In today's era, data have become an integral part of our lives. From everyday activities to critical administrative tasks, vast amounts of sensitive and vital information are generated incessantly. Public safety agencies are no exception to this trend, managing a diverse range of data that includes police crime incident reports, traffic accidents, narcotic overdoses, 911 service calls, and various internal administrative procedures.

Organization-specific software provides a certain level of data management capabilities, but the real power lies in the knowledge and expertise of skilled, trained, and professional public safety analysts. With the right skillset, these analysts can decipher order from disorder, balance demand and workload, and enhance planning and research practices.

This course is designed to equip public safety practitioners with industry-standard best practices in crime analytics, data manipulation, and information visualization. Using Microsoft Office (Word, Excel, and Access) and various free open-source software, attendees will learn to create, publish, and understand statistical implications of data-driven products in the realm of public safety. Hands-on practical exercises and problem-solving scenarios are designed to ensure that learning is immersive and impactful.

This course is for anyone interested in crime analysis. It's not a traditional math class, but it does incorporate essential elements of descriptive statistics, providing a crucial understanding of mathematical principles required for successful data analysis.



Course ​​​​​​​Prerequisites: 

Be comfortable with the basic functions of a computer. 

Familiar with Microsoft Word, Excel, Access.

Understand basic mathematics and associated principles.

Students will need to have access to a laptop (personal or employer issued/assigned). The host agency is unable to provide students with a laptop for use within the course.


Duration: 40 Hours (8 Days)

Method: In Person

Restrictions: Restricted to active Public Safety Agency Employees only who are in a Full Duty status (or Light Duty due to medical). 

Required Disclosures: None

Fee: Course attendance is free


Course Objectives

After successfully completing the course, attendees will be able to know, discuss, use, and execute the following fundamentals:

  • Fundamental understanding of types of data
    • Structured
    • Unstructured
    • Data Lake(s)
  • How to use basic Microsoft Excel functions to sort/clean/group various forms of data
  • How to create effective BOLO's
  • Practical exercises designed to explore Tactical, Strategic, and Administrative analysis processes
  • Exploration of data ethics within crime analysis
  • Create, identify, and understand incident outliers
  • Creating charts, graphs, and plots to display data
  • Evaluation of the delta between data and information
  • Overview of threats analysis, trend forecasting, productivity measures, and predictive policing
  • Inferential versus descriptive statistics
  • Communications ethics in the age of postmodernity

Required Text

 

Storytelling with Data: A Data Visualization Guide for Business Professionals 1st Edition

By Cole Nussbaumer Knaflic.

Wiley Publications

ISBN-13: 978-1119002253

ISBN-10: 1119002257

Published: November 2, 2015


Course Outline

Module 1

Crime analysis basics; the BAD, the AMAZING, the who, what, where, when, why, and how

Types of Analysis (Strategic, Tactical, Administrative), examples of various types and their use

Qualitative v.
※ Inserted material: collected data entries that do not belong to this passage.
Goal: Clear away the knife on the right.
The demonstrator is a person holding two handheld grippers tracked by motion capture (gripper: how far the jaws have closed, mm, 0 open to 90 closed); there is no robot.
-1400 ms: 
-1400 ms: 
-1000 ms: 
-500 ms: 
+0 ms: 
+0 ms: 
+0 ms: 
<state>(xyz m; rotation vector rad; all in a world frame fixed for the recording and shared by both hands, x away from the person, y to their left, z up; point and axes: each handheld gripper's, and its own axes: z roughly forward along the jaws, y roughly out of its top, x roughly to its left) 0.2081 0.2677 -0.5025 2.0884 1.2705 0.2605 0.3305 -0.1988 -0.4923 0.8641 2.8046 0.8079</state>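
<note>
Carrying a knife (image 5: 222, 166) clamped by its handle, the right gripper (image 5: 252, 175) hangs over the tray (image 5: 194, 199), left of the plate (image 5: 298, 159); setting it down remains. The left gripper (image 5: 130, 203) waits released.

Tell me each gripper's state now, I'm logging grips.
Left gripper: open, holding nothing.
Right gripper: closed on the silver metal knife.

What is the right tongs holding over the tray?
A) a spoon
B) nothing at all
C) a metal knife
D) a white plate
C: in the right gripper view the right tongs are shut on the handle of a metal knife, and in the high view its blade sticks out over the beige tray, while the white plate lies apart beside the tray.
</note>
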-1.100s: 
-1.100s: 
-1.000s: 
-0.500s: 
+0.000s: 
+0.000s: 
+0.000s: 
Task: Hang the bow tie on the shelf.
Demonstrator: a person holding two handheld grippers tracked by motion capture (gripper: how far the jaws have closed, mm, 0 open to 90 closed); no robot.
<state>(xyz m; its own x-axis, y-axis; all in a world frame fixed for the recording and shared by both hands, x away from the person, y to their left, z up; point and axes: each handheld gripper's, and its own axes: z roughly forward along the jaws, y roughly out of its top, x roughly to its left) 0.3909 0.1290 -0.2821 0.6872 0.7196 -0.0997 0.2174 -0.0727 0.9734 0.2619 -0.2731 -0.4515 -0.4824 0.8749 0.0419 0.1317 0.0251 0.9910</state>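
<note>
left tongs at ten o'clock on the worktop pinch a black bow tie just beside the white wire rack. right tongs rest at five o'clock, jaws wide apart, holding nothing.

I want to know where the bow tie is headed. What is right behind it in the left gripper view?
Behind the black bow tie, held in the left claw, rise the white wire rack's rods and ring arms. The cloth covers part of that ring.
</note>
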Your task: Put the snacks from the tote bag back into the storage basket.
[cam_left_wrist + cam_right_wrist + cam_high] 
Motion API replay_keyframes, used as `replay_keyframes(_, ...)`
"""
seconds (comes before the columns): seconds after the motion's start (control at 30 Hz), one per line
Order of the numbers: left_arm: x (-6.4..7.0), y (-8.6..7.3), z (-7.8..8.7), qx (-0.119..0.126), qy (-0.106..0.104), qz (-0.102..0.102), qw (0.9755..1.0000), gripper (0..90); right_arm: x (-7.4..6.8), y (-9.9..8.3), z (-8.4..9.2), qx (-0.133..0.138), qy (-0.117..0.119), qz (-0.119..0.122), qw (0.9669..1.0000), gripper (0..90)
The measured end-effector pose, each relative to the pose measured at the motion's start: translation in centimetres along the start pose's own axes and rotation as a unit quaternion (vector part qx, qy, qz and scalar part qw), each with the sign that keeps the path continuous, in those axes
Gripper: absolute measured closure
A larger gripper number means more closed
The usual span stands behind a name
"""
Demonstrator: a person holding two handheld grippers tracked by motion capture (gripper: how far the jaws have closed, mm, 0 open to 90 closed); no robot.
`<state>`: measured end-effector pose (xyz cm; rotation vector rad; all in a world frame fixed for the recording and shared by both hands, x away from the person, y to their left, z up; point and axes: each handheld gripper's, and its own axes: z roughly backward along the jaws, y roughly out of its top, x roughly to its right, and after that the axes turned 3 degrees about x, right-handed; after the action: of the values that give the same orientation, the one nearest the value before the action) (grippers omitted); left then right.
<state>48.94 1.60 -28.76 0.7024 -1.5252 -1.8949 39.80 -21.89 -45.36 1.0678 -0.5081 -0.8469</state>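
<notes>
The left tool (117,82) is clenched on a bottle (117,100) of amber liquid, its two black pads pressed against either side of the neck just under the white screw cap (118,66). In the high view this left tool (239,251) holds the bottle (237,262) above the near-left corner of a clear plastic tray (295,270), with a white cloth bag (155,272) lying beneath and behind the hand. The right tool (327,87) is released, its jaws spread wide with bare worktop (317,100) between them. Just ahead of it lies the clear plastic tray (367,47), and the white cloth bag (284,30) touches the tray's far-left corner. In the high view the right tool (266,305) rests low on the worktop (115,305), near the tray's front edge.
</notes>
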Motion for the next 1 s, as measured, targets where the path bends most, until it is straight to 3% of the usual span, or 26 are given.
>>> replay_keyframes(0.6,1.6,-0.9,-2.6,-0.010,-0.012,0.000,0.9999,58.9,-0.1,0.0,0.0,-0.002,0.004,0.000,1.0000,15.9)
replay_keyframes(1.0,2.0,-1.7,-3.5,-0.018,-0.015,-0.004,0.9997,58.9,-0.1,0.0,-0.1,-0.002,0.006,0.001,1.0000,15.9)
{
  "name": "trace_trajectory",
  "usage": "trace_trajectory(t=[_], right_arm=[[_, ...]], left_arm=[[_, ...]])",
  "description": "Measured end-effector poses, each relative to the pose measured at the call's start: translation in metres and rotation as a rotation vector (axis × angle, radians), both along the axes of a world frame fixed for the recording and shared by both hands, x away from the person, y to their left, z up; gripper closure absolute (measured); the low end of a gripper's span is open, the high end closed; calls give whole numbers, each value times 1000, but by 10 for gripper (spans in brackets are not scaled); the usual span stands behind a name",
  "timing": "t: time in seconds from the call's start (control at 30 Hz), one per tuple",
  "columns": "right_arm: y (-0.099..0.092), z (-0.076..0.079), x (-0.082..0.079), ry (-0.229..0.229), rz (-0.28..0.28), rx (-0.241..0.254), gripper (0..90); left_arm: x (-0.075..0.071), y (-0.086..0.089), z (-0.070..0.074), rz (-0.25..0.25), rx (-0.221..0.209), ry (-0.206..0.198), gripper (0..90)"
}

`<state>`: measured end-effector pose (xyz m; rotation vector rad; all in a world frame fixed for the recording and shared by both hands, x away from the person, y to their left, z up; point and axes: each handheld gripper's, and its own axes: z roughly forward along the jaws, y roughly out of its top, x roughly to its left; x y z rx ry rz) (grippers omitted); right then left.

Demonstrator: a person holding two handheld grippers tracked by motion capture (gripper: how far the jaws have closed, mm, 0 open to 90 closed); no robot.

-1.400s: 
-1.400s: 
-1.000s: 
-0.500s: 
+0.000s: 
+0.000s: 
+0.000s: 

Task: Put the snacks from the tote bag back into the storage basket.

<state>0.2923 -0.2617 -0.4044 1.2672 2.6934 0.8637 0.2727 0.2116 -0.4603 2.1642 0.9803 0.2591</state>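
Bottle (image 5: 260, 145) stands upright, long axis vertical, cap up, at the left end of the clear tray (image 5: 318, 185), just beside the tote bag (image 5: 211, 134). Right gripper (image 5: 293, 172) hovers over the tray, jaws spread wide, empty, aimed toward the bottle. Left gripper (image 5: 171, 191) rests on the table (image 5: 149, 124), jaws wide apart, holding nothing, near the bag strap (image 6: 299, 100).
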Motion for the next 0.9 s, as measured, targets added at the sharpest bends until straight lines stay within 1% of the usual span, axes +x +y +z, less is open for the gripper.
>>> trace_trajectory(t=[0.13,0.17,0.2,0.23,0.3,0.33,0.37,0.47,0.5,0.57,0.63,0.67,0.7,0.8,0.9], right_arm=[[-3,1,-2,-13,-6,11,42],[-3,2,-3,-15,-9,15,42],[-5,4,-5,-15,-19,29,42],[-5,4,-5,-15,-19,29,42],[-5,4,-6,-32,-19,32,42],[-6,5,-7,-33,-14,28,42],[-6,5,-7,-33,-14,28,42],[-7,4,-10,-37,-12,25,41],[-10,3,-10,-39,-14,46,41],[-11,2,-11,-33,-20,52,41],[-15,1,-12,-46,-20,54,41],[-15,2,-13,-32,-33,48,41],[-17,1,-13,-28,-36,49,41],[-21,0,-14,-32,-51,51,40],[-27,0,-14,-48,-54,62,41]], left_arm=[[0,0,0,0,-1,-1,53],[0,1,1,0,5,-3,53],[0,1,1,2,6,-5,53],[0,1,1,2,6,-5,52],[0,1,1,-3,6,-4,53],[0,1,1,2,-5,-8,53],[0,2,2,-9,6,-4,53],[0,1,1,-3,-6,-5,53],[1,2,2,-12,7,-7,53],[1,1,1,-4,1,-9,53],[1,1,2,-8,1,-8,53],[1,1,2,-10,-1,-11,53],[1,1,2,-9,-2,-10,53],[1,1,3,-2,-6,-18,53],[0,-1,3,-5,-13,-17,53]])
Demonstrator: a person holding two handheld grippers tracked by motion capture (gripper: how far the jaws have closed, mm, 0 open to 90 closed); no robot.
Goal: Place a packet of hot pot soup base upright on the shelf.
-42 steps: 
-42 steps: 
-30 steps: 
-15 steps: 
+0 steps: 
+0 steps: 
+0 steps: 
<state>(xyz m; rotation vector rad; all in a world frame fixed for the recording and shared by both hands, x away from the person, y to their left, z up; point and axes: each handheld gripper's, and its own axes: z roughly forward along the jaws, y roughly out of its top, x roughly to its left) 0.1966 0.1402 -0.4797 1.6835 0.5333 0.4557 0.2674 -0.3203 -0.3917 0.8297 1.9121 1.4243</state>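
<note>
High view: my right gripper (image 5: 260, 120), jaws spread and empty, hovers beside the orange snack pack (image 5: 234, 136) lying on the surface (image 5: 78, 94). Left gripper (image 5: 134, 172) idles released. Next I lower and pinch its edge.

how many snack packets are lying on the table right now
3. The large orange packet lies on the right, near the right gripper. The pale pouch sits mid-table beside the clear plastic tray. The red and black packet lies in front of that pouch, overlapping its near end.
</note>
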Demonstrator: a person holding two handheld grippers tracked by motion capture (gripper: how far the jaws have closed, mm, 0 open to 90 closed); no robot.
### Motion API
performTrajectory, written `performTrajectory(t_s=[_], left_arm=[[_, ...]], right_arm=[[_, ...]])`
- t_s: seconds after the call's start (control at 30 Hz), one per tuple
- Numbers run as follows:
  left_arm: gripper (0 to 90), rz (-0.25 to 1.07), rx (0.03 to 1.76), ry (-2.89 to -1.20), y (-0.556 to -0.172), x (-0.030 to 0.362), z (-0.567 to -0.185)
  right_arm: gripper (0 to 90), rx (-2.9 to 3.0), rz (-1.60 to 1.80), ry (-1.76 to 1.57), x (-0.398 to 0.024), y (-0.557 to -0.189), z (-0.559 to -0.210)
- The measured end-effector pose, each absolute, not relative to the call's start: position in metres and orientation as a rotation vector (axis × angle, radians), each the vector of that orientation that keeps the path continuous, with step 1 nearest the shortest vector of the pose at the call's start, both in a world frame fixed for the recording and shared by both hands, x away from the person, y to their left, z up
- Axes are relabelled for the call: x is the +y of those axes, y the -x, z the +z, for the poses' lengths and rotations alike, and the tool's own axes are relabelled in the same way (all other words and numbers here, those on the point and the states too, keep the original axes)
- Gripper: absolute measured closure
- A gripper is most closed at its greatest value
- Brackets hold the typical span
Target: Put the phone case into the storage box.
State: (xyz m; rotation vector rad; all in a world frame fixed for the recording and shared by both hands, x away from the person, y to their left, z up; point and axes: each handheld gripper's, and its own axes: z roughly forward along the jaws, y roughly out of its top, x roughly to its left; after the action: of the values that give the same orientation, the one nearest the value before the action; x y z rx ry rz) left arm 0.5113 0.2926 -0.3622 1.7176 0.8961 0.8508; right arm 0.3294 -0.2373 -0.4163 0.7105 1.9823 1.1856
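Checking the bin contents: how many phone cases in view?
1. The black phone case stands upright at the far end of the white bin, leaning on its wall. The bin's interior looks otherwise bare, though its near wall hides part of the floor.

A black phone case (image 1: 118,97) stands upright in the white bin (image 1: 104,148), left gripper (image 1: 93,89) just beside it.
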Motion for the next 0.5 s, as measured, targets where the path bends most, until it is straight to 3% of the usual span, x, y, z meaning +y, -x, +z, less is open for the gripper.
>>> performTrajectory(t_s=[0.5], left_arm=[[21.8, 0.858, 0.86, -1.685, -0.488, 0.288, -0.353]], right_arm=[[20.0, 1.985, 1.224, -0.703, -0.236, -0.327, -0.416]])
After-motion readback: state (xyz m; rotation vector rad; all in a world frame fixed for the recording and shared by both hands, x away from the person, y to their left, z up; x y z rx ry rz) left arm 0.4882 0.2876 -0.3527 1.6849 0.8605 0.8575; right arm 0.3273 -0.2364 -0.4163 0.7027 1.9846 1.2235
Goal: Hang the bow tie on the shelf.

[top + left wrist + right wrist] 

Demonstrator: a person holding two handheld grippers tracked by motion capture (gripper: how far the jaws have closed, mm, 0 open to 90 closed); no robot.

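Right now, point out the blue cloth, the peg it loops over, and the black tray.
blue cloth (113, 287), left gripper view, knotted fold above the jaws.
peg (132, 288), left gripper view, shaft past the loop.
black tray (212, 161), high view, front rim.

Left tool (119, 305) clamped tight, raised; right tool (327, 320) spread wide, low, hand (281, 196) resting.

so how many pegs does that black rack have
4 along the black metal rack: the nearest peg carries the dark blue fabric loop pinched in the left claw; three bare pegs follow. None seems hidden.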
Quantitative data

National Incident Based Reporting System (NIBRS) - an introduction

BOLO management: the good, the bad, the useless

 

Module 2

Visualization basics. How to read charts, graphs, plots

How to spot flaws in data visualization

Identification of commonly used statistical visual aids

Picking the best visual aid to assist in data display (bar, graph, plot, Pareto, stem and leaf)

Creating basic charts using simple data

Limitations of visual aid types due to data

 

Module 3 - Data Basics Part 1

Operator precedence – PEMDAS

Box and Whisker and IQR – part 1 and 2

Level of measurement (using IQR)

Mean, Median, Mode

 

Module 4 - Data Basics Part 2

Inferential versus Descriptive statistics

Sample data versus and Population data

Proportion, percentage, percentage of change, and ratios

Identification of dependent and independent variables

Creating a Box and Whisker

 

Module 5 - Putting it all Together

Data Comparisons (rolling, trends, year to date)

Statistical Bias

Data collection schema within PGPD

Data ‘scoring’

 

Module 6 - PredPol

Trend forecasting, threat analysis

Hotspot crime analysis using mapping basics, evaluation of various published maps

Increase versus decrease within targeted area

Hot-Spot / Trend maps (an overview)

 

Module 7 - Problem Trees

Problem analysis, trend forecasting, “PAM”

What is a “Problem Tree”?

Statistical concepts within the Daily Trend Report.

The Simpson’s Paradox

Communication Ethics (age of postmodernity)

Final Project Development - Conducting crime analysis.